§ **DESCRIPTION OF THE TASK**
What is the number of lines in the entries that contain the word "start"? Answer with that figure alone.
━━━ INPUT DATA ━━━
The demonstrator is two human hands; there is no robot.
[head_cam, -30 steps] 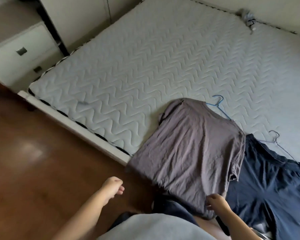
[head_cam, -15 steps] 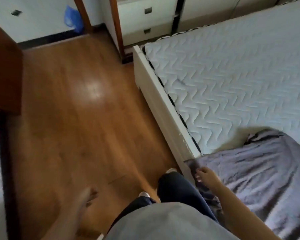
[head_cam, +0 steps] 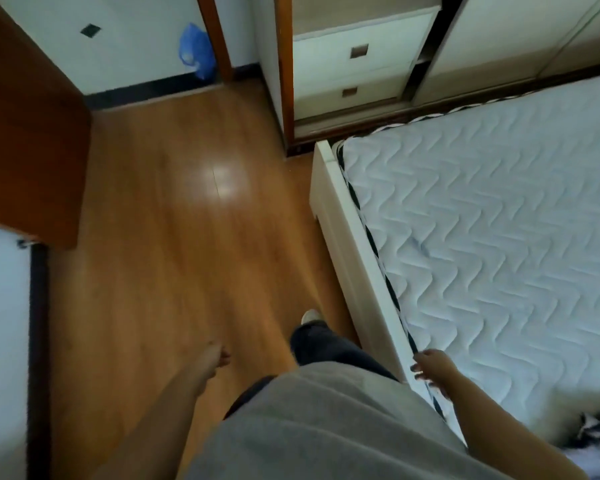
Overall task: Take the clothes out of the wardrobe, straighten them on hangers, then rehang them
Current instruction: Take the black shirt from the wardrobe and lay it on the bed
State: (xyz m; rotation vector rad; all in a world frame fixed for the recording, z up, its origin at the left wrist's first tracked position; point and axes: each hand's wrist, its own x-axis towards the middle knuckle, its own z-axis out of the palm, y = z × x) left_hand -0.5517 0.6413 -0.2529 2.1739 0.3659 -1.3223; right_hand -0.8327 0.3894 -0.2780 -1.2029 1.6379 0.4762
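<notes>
Only a corner of the grey shirt (head_cam: 593, 433) shows, lying on the mattress at the bottom right edge of the view. My right hand (head_cam: 432, 365) hangs empty with fingers apart over the near edge of the bed, clear of the shirt. My left hand (head_cam: 217, 355) swings beside my leg over the wooden floor, blurred, fingers loosely curled and holding nothing. The wardrobe (head_cam: 357, 60) stands ahead, with white drawers and a sliding door. No hanger is in view.
The white quilted mattress (head_cam: 492, 237) on its white bed frame (head_cam: 347, 244) fills the right. A brown open door (head_cam: 32, 133) stands at the left, and a blue plastic bag (head_cam: 194, 53) hangs near the far wall. Wooden floor (head_cam: 174, 220) runs between them.
My right hand has let go of the grey shirt. My view has turned left, from the bed to the floor and wardrobe, and both shirts and hangers have left the view.
</notes>
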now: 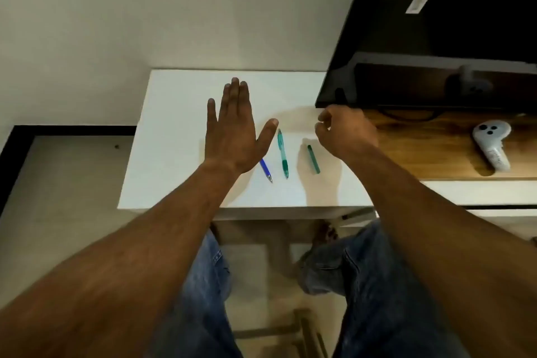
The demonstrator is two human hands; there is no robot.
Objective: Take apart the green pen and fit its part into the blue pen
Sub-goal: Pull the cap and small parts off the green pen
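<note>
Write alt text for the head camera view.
A person's hands hover over a white table where a blue pen, a green pen and a short green piece lie side by side. The left hand is flat, hiding the blue pen's upper end; the right hand is loosely curled, apparently empty.

The white table [174, 125] carries a blue pen [266, 170], a green pen [283, 154] just beside it, and a short green piece [313, 159] further right. All three lie roughly parallel, not touching
</note>
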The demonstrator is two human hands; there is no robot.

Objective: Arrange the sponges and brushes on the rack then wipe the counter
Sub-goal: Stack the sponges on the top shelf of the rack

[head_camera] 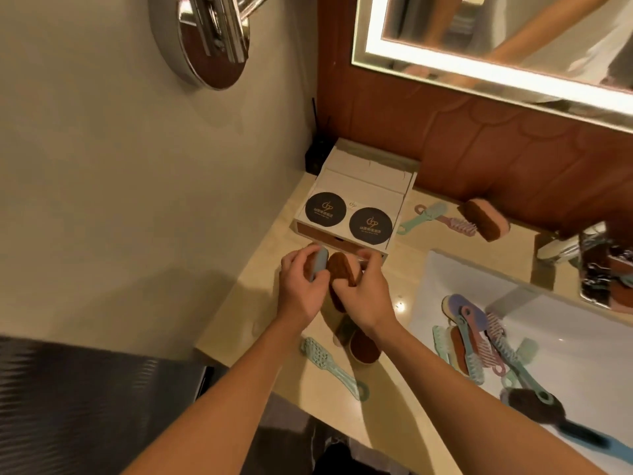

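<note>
**tilefan:** Only the head view to go on. The left hand (301,286) has its grip curled round a blue-backed sponge (317,265) stood on edge. The right hand (363,289) pinches a brown sponge (342,269) right beside it, and the two sponges are touching. Both are just in front of the white box (356,193) at the back of the desk (260,303), which I'd guess is the rack.

**mopdad:** Early days then, I'd say. There's a heap of brushes (479,344) in the sink (582,354), plus another sponge (486,219) and two small brushes (431,214) by the back wall.

**tilefan:** Yep. My worry is that sponges on edge are floppy. If either grip lets go before they're wedged in, they'll probably flop flat onto the desk.

**mopdad:** Also, the green brush (329,365) lies near the front edge, between the forearms. A careless pull back could sweep it off. Same goes for the round sponge (364,347) just beside the right forearm.
</note>
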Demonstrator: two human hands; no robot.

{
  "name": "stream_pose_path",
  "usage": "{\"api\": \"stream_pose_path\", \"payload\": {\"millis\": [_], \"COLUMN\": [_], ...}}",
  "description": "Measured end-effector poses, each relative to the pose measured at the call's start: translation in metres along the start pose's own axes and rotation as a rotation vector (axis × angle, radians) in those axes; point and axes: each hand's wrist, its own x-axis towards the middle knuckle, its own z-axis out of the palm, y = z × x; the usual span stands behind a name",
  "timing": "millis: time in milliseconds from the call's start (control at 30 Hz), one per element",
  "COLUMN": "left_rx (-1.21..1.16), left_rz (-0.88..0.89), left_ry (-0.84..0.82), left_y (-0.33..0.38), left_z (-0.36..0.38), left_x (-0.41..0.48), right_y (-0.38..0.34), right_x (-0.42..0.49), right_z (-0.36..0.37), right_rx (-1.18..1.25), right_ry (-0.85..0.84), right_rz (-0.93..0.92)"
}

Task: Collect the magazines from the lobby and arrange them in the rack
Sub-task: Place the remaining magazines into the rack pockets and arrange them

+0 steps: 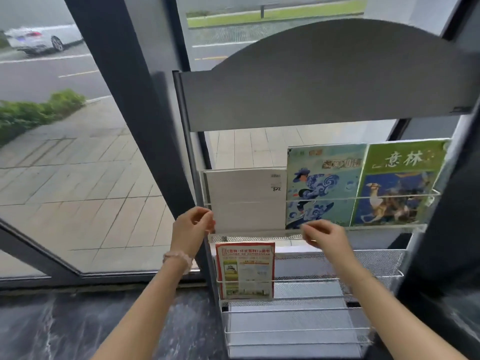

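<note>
Our left hand [193, 226] pinches the left edge of the white magazine [246, 201], standing in the rack's [324, 74] top tier beside the blue magazine [322, 185]; our right hand [323, 236] curls at its lower right corner, and we cannot tell whether it grips. We judge it best seated squarely behind the wire rail [363, 198]. The left post [191, 152] crowds our left hand; the lower tier [363, 261] has open room.

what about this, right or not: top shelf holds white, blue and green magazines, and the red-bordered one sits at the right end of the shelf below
Not quite: in the head view the red-bordered magazine sits at the left end of the lower shelf. The top shelf does hold the white magazine, blue magazine and green magazine.
</note>
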Motion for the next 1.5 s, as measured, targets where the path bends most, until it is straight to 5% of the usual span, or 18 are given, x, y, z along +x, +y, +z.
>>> {"api": "stream_pose_path", "payload": {"millis": [233, 367, 533, 800, 1100, 1300, 1500], "left_rx": [-0.01, 0.196, 0.612, 0.821, 0.755, 0.552, 0.283], "left_rz": [0.04, 0.078, 0.103, 0.289, 0.342, 0.285, 0.366], "left_ry": [0.096, -0.043, -0.212, -0.074, 0.035, -0.055, 0.086], "left_y": [0.06, 0.075, 0.051, 0.027, 0.019, 0.033, 0.075], "left_z": [-0.015, -0.009, 0.0, -0.003, -0.005, -0.016, -0.041], "left_x": [0.052, 0.081, 0.109, 0.122, 0.106, 0.098, 0.091], "right_y": [-0.1, -0.126, -0.104, -0.081, -0.065, -0.075, -0.128], "right_x": [0.049, 0.079, 0.11, 0.119, 0.112, 0.104, 0.091], "right_z": [0.014, 0.026, 0.032, 0.039, 0.032, 0.032, 0.021], "right_rx": [-0.275, -0.693, -0.931, -0.953, -0.838, -0.863, -0.685], "right_ry": [-0.043, -0.102, -0.149, -0.039, 0.03, 0.052, 0.111], "right_rz": [-0.319, -0.46, -0.478, -0.63, -0.808, -0.736, -0.717]}}
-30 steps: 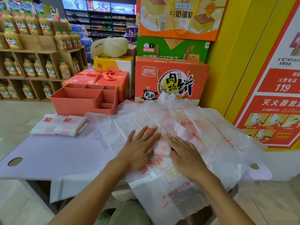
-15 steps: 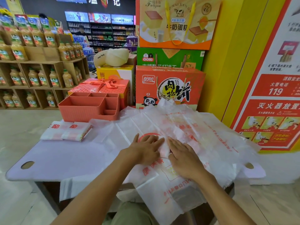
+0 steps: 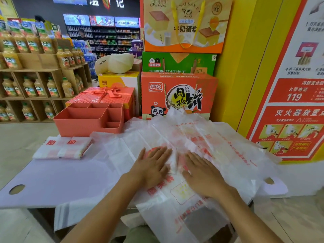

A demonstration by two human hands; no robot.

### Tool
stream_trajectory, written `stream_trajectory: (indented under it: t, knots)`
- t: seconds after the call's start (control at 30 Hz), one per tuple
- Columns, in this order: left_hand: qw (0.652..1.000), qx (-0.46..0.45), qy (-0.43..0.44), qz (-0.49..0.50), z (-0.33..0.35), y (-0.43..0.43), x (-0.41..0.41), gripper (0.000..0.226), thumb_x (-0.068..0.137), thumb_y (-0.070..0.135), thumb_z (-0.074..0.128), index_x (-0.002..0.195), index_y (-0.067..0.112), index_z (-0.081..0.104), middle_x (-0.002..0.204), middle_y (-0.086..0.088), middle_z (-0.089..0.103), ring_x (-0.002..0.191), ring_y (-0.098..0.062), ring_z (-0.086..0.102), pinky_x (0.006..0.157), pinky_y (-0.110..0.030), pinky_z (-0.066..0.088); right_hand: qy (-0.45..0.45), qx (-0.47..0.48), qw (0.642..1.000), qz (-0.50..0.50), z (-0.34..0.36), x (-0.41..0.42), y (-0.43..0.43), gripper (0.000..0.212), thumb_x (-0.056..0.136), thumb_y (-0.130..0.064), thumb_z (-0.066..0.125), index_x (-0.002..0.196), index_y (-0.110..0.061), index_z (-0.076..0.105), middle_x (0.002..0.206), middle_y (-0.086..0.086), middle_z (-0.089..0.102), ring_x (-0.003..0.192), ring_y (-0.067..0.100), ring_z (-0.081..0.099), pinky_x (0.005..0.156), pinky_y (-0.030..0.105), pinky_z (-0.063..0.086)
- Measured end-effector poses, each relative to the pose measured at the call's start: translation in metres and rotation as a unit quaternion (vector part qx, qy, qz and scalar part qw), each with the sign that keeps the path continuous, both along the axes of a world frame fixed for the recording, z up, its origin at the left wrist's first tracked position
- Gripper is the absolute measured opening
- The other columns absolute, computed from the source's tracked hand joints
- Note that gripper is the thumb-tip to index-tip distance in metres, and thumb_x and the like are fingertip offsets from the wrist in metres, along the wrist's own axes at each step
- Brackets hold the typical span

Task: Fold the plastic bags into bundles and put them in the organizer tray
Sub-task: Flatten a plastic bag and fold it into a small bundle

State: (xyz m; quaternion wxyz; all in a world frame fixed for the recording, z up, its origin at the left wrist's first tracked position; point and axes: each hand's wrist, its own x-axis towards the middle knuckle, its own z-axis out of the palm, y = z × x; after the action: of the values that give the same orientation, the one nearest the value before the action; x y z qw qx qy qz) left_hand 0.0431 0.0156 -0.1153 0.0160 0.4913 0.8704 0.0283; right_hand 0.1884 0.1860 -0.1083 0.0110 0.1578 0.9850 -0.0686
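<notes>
Nearby, folded bundles, coral organizer tray, both hands flat on plastic bags

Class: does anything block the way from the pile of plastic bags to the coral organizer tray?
Nothing visible does: the coral organizer tray sits open beside the translucent plastic bags; two folded bundles lie off to the left.

Both hands press flat, fingers spread, on plastic bags, apparently smoothing.
</notes>
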Motion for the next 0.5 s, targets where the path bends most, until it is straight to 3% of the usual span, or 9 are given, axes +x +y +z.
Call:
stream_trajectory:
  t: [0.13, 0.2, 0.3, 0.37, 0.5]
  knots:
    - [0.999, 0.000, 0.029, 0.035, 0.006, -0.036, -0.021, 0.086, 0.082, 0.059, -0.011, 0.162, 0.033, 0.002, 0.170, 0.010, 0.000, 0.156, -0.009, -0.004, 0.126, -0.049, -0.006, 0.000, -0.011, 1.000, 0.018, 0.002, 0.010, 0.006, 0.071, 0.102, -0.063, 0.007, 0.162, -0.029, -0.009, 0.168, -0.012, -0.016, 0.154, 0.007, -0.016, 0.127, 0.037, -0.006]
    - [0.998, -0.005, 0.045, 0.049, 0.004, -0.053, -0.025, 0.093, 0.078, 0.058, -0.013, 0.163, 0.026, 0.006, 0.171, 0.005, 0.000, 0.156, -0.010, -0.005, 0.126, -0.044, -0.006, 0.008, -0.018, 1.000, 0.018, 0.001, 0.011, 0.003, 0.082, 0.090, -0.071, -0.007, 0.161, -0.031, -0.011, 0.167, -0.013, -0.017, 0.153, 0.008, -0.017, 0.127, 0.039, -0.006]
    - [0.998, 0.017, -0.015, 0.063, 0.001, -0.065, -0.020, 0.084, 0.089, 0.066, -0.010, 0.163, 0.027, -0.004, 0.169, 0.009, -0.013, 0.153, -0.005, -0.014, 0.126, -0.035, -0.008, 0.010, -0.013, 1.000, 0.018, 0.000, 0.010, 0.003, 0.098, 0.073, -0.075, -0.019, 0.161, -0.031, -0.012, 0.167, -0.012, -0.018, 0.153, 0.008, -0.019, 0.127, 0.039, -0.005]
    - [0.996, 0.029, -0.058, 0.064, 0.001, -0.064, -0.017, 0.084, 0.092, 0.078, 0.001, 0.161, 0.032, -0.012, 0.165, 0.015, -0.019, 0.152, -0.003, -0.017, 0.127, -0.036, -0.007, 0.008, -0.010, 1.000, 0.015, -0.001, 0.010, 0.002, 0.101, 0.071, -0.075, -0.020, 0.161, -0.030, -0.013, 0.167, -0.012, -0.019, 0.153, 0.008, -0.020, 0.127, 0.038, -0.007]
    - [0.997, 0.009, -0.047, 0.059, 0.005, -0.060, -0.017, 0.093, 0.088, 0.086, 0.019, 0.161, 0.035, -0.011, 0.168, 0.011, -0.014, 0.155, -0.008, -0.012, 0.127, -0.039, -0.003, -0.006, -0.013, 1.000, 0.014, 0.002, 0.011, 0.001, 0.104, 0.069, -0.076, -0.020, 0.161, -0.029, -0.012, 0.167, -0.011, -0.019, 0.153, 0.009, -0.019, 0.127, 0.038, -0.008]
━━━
§ **WRITTEN ANSWER**
4